Светлый фон

Сколько времени я пролежал, строя разные наполеоновские планы, я не знаю. Но вот в замке дверей загремели ключи, дверь открылась, и ко мне вошли Максимыч и, наверное, доктор.

— Здравствуйте, как самочувствие?

Я промычал в ответ, показывая этим, что речь мне не доступна.

— Откройте рот. Так-так, замечательно.

— Повернитесь, что у нас здесь? Теперь согните ноги, смелее, еще согните. Все, ложитесь как вам удобно. Вот что я вам скажу, внутренние органы в порядке, ничего не отбито, переломов у вас нет, а синяки пойдут. Голову я вам смотрел утром при обходе, когда вы спали, там тоже сравнительно хорошо. Так что недельки через две вы будете здоровы, речь к вам вернется не сегодня так завтра.

Говорил он уверенно, но смотрел на меня с жалостью, понимая, куда после выздоровления я вернусь.

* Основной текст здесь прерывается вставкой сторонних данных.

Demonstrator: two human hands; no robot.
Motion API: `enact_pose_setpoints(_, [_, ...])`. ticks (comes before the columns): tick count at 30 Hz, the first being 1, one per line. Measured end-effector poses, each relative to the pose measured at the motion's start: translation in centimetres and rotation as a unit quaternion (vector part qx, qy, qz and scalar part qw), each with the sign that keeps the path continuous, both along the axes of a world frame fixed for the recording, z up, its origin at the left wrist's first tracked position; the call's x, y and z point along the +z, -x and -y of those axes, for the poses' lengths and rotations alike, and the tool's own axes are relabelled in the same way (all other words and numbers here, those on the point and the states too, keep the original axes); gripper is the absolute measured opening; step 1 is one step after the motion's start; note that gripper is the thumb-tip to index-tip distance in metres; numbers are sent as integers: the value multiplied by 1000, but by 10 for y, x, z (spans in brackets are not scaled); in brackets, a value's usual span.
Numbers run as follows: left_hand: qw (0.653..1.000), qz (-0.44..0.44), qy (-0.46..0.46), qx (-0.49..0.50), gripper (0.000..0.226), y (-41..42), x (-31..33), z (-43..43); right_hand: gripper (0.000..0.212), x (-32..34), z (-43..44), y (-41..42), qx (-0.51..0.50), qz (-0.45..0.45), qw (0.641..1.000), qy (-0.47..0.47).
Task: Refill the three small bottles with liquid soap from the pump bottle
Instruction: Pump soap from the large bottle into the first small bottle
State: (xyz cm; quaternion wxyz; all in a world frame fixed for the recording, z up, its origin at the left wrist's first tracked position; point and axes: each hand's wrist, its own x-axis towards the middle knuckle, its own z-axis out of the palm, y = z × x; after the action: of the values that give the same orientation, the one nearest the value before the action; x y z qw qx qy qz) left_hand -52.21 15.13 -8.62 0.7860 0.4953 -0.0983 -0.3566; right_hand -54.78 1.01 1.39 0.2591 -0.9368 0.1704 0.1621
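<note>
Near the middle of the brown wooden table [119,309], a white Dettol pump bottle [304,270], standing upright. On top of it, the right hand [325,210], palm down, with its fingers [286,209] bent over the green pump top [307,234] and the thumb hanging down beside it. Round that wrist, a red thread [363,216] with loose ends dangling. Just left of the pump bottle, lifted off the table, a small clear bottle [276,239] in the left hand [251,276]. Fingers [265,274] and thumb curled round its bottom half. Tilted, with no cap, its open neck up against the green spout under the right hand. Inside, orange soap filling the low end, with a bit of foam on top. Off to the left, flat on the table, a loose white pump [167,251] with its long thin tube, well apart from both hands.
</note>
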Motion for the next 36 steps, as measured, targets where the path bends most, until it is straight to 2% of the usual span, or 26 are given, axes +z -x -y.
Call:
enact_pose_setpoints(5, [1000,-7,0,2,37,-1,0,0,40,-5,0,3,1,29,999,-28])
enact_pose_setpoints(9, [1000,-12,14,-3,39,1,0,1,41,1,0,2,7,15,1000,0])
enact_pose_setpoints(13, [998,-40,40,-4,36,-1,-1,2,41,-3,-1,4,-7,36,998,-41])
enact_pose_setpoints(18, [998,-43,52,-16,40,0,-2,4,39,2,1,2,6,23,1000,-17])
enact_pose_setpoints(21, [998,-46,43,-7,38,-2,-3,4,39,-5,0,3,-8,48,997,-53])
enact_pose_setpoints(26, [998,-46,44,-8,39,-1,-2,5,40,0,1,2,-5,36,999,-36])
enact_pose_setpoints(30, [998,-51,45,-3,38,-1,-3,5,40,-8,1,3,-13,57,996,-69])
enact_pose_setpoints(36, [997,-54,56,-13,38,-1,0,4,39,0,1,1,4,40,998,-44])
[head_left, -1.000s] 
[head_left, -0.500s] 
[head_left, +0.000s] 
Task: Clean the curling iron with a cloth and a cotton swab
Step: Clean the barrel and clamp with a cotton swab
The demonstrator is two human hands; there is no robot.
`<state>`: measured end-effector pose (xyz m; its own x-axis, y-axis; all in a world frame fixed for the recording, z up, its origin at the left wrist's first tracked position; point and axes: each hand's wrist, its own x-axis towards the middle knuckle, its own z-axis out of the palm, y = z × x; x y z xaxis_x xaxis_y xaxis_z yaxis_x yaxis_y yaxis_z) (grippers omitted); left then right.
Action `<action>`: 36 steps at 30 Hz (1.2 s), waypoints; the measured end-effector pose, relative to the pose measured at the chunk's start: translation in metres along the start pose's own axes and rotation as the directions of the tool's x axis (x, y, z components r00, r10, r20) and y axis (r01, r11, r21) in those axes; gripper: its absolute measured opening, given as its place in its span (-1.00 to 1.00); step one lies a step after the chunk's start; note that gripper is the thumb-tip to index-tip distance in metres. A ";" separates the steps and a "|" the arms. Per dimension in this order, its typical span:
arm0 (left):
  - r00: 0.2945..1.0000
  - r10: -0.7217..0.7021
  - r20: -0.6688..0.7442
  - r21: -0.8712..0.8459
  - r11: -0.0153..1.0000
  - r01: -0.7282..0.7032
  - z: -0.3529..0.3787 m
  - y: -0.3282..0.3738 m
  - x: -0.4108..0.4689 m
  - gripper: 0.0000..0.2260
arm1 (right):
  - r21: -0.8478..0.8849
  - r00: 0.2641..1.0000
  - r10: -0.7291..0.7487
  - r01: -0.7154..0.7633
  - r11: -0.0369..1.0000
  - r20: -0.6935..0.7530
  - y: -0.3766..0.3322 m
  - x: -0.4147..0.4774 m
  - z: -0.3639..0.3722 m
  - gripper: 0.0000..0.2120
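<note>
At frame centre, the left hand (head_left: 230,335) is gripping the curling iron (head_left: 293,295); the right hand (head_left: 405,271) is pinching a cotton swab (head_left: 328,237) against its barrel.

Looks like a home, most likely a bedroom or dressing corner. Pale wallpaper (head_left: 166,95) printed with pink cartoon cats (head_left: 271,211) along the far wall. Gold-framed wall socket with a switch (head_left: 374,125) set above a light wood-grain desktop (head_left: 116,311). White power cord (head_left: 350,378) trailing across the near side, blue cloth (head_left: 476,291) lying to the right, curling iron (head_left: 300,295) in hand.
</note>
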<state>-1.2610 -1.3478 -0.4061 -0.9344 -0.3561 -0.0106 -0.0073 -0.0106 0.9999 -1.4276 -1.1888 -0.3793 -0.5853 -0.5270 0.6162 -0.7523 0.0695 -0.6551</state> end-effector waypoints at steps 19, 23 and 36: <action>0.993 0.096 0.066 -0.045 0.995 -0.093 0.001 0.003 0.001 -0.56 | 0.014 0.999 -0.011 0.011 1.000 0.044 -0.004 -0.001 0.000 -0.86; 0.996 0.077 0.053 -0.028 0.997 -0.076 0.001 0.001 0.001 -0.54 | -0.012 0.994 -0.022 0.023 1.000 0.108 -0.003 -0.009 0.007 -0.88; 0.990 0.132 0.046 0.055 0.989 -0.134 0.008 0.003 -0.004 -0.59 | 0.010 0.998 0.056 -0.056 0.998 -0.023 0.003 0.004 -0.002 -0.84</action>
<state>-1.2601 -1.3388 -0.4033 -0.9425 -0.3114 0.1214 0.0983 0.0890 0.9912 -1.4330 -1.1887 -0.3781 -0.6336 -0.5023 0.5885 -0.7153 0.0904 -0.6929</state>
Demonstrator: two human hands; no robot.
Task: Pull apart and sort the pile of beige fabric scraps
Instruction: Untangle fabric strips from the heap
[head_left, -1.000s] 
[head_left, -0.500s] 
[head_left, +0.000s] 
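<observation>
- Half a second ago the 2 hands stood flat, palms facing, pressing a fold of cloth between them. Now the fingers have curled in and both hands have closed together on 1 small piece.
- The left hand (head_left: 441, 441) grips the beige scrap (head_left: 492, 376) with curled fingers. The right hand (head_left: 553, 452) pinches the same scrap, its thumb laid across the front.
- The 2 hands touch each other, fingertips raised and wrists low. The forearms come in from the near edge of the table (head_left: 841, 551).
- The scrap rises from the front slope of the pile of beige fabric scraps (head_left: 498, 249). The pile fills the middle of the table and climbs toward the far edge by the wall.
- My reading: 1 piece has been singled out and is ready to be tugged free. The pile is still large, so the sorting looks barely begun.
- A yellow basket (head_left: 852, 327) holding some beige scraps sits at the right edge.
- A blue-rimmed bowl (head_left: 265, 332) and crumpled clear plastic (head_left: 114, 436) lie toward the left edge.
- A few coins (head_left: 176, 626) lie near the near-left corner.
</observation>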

Записав что-то в большой блокнот, спросил у Максимыча, ходил ли я в туалет и какого цвета у меня моча, на, что у Максимыч ответил.

— Аристарх Евгеньевич он ведь до нас двое суток в карцере был, а там только хлеб и вода. Да у нас трое суток в беспамятстве. Утром только бульон ему дал так, что ходить ему нечем.

— Максимыч сейчас будет ужин, ему надо, чтобы он ел сам. Тело молодое, быстрее восстановится. Все, пошли в следующую.

Они подошли к дверям, постучали, двери открылись и я увидел надзирателя в необычной форме. И еще обратил внимание на спину доктора, которую не до конца закрывал медицинский халат. А там было интересно. На докторе было ХБ под ремень и галифе с сапогами. Галифе были синими. Интересно, даже очень интересно, насколько я помню, сапоги отменили в 1994, синие галифе в 1969, а гимнастерку, одетую на надзирателе, в 1972. Вопрос, где я? Нет не так — когда я? Скоро ужин, придет Максимыч, надо попытается его спросить и одновременно дать понять, что у меня амнезия. А пока потренируюсь говорить, точнее промычать — Где я и кто я.

3

3

— Да ты не торопись, пытайся пропеть. Это Максимыч пытался помочь мне говорить.

— Кааак меняяя зооовууут?

— А ты, что это тоже не помнишь? Подожди я сейчас — он подбежал к двери камеры, постучал. Когда открылась кормушка, что-то сказал наружу и опять подошел к моей кровати.

— Сейчас доктор придет, он тебе все скажет и расскажет, ты только не волнуйся.

Через какое-то время дверь камеры-палаты открылась и вошел давешний доктор, в там же старомодном белом халате, который завязывается завязками на спине.

— Ну, что случилось? — спросил он.

— Аристарх Евгеньевич надо пошептаться. — зашептал Максимыч, косясь на меня.

Они отошли к двери, и Максимыч стал тихо рассказывать, иногда поворачиваясь ко мне лицом, делая при этом жесты руками и дергая подбородком в мою сторону.